Sure, that's exactly what I suggest below.

 <snip>
 Why can't we have a 3rd operator opRank (or opSort) - definable in  
 IChar,  and make the the array/AA smart. The array/AA could, upon  
 creation, assign  a comparrison delegate to this new operator if  
 present and opCmp otherwise.

 <snip>

 But calling it opSort would imply using it for .sort as well.

But that's _exactly_ what it is used for, ranking/sorting the object.

I'm suggesting that opEquals and opCmp should _always_ agree and opSort  
may disagree with opCmp. AA's would use opCmp, sort would use opSort. This  
lets you use them in AA's and sort them how you want in normal arrays.

You suggest the opposite below, either way a 3rd operator to handle your  
unusual type with AA's and arrays automagically picking up and using the  
new operator when poresent is the solution I like best.

 This is pointless IMO - normal opCmp can be used for this.  If you  
 define opCmp such that unequal objects can rank equally, then you're  
 stating that when sorting, you don't care what order equally-ranking  
 objects end up in.

 Maybe call it opStrictCmp.  AAs (and any other applications relying on a  
 comparator consistent with opEquals) can use this, and the default .sort  
 can use plain opCmp.

Regan

Aug 08 2005

Stewart Gordon <smjg_1998 yahoo.com> writes:

Regan Heath wrote:
<snip>
 I'm suggesting that opEquals and opCmp should _always_ agree and opSort  
 may disagree with opCmp. AA's would use opCmp, sort would use opSort. 
 This lets you use them in AA's and sort them how you want in normal 
 arrays.

<snip>

Which would the < <= > >= operators use under your proposal?  Since this 
is akin to sorting, it would make sense to use opSort, but then it 
becomes confusing that there is a method called opCmp but it doesn't do 
this.

Stewart.

-- 
My e-mail is valid but not my primary mailbox.  Please keep replies on 
on the 'group where everyone may benefit.

Aug 09 2005

"Regan Heath" <regan netwin.co.nz> writes:

On Tue, 09 Aug 2005 12:06:53 +0100, Stewart Gordon <smjg_1998 yahoo.com>  
wrote:
 Regan Heath wrote:
 <snip>
 I'm suggesting that opEquals and opCmp should _always_ agree and  
 opSort  may disagree with opCmp.
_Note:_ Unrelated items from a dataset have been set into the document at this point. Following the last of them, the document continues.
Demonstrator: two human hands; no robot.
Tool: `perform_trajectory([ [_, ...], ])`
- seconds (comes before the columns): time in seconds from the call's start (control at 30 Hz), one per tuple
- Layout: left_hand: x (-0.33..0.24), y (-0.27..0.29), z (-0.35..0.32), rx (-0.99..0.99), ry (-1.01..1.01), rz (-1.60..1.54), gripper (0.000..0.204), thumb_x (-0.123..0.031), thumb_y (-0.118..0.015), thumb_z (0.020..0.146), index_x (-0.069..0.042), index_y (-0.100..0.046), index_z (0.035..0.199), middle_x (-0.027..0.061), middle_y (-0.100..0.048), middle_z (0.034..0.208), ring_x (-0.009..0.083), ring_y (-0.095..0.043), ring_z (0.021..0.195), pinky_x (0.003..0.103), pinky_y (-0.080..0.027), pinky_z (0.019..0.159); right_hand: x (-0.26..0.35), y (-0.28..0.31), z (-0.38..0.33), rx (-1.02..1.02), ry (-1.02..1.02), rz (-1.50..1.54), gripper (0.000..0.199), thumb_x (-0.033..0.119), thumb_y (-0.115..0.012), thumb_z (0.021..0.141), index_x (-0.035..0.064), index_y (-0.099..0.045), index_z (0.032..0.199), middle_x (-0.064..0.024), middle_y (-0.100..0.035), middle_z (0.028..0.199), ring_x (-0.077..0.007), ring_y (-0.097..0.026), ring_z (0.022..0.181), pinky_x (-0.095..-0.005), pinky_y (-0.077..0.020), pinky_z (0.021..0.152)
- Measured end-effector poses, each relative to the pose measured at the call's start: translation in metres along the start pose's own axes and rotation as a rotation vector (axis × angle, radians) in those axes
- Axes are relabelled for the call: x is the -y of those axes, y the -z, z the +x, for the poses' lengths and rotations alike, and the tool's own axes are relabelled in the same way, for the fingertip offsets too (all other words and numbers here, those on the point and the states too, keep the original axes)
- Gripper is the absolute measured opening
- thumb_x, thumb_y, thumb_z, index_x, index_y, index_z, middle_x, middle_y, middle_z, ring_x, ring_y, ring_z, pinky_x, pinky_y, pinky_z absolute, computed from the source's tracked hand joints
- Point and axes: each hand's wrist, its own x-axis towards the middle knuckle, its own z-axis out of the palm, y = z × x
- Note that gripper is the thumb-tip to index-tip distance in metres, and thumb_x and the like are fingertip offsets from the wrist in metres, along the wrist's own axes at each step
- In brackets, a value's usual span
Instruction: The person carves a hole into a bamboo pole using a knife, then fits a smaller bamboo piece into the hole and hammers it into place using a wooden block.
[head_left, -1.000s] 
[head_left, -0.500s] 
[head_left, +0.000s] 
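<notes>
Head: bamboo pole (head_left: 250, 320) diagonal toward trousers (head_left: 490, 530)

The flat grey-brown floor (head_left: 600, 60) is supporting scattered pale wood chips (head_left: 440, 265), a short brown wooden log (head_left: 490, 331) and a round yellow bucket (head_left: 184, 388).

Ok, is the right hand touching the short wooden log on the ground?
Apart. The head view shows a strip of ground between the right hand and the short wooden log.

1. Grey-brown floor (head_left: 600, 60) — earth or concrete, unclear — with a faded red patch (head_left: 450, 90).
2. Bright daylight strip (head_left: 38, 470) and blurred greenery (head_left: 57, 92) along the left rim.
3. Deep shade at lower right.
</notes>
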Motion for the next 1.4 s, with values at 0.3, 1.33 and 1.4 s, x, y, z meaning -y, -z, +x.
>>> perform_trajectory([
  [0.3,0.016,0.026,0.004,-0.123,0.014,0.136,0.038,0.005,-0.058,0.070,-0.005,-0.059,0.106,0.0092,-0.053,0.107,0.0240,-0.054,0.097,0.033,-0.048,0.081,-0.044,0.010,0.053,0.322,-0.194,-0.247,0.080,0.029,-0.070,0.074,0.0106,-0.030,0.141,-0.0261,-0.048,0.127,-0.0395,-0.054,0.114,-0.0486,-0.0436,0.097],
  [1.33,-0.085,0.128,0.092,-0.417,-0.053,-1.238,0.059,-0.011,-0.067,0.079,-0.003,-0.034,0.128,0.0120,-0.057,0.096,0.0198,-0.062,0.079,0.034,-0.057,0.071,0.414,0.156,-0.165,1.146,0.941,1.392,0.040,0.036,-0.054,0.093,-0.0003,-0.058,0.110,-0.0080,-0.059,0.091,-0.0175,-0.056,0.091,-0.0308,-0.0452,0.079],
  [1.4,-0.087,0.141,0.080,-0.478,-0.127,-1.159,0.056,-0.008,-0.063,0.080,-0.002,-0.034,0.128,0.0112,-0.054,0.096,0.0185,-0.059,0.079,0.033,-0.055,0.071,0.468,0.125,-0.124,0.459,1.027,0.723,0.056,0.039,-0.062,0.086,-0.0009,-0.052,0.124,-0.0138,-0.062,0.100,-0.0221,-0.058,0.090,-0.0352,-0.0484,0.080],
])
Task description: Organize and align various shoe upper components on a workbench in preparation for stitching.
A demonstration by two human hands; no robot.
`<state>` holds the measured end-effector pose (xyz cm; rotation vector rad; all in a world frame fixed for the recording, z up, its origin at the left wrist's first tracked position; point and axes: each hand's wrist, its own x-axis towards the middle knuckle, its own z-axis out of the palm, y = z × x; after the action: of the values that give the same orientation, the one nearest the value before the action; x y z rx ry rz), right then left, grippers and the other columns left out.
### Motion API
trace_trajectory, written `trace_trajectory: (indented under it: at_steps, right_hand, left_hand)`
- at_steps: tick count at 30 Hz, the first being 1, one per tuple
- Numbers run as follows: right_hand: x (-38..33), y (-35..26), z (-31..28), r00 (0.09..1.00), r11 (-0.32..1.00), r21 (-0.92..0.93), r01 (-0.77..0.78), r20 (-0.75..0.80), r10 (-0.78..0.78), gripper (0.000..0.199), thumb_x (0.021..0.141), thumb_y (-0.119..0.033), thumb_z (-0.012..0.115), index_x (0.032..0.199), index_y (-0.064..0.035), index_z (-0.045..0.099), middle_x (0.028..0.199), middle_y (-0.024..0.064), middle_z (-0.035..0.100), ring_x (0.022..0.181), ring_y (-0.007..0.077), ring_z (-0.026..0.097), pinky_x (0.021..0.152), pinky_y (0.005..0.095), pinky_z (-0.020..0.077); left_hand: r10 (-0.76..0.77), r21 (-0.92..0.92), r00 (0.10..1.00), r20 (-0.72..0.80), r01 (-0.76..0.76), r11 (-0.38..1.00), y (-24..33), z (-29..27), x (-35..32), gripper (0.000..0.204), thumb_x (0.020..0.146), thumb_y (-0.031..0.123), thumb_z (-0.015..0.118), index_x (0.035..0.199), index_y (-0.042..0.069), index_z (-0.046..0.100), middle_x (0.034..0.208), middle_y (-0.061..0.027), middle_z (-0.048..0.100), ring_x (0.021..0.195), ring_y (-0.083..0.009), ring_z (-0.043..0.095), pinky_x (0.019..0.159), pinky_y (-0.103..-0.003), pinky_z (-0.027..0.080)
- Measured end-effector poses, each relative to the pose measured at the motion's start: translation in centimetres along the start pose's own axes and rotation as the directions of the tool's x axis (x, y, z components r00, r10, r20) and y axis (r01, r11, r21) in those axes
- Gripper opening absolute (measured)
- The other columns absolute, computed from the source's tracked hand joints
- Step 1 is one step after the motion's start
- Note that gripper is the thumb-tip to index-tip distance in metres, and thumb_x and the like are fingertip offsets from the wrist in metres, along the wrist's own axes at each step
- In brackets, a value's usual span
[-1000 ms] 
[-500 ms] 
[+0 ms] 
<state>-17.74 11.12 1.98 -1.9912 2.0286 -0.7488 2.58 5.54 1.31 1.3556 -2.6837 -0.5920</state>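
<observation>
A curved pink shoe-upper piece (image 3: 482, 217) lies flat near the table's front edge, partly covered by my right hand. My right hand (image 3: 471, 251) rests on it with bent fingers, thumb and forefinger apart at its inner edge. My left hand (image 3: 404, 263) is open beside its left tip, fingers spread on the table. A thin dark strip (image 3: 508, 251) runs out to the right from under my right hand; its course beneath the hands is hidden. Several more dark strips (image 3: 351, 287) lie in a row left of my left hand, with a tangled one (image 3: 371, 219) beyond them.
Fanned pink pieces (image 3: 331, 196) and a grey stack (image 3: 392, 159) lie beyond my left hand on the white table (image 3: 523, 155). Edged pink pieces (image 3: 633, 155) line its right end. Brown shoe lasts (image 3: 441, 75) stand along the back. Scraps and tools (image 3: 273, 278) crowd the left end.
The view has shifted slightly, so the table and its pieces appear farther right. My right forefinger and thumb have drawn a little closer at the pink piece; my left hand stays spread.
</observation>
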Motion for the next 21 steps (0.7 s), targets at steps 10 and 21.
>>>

AA's would use opCmp, sort would use  
 opSort. This lets you use them in AA's and sort them how you want in  
 normal arrays.

 <snip>

 Which would the < <= > >= operators use under your proposal?

opCmp

 Since this is akin to sorting, it would make sense to use opSort

I disagree. You're comparing not sorting thus opCmp makes sense.

More important however is _how_ you want to compare in the general case  
with this special type, eg.

IChar a = 'a';
IChar b = 'B';

if (a < b) { //true or false? }

Assume for the sake of argument:
   'a' = 0x61 or 91 decimal
   'B' = 0x42 or 66 decimal

Is the statement true or false?

Does the answer depend on context (if so, which is more common case or no  
case?) or will this type always be compared in one way?

If you generally want to do a case-insensitive compare then you're  
defining an opCmp that AA's cannot use.
If you want to do case-sensitive compare generally then you're defining an  
opCmp that AA's can use.

I suspect you want the former, right?

In which case the solution might be to have another operator (as you  
suggested) opCmpStrict or something used by AA's. This is what I referred  
to when I said "either way" earlier. This operator can be found and used  
automagically by the AA without requiring a change to the 'balanced binary  
tree' part of the implementation.

Regan

p.s. My intention in starting this part of the thread was to explore  
solutions that don't involve changing the AA implementation. I'm not  
saying that's not the solution, I'm just exploring...

Aug 09 2005

Stewart Gordon <smjg_1998 yahoo.com> writes:

Regan Heath wrote:

 On Tue, 09 Aug 2005 12:06:53 +0100, Stewart Gordon 
 <smjg_1998 yahoo.com>  wrote:

<snip>
 Which would the < <= > >= operators use under your proposal?

 
 opCmp
 
 Since this is akin to sorting, it would make sense to use opSort

 
 I disagree. You're comparing not sorting thus opCmp makes sense.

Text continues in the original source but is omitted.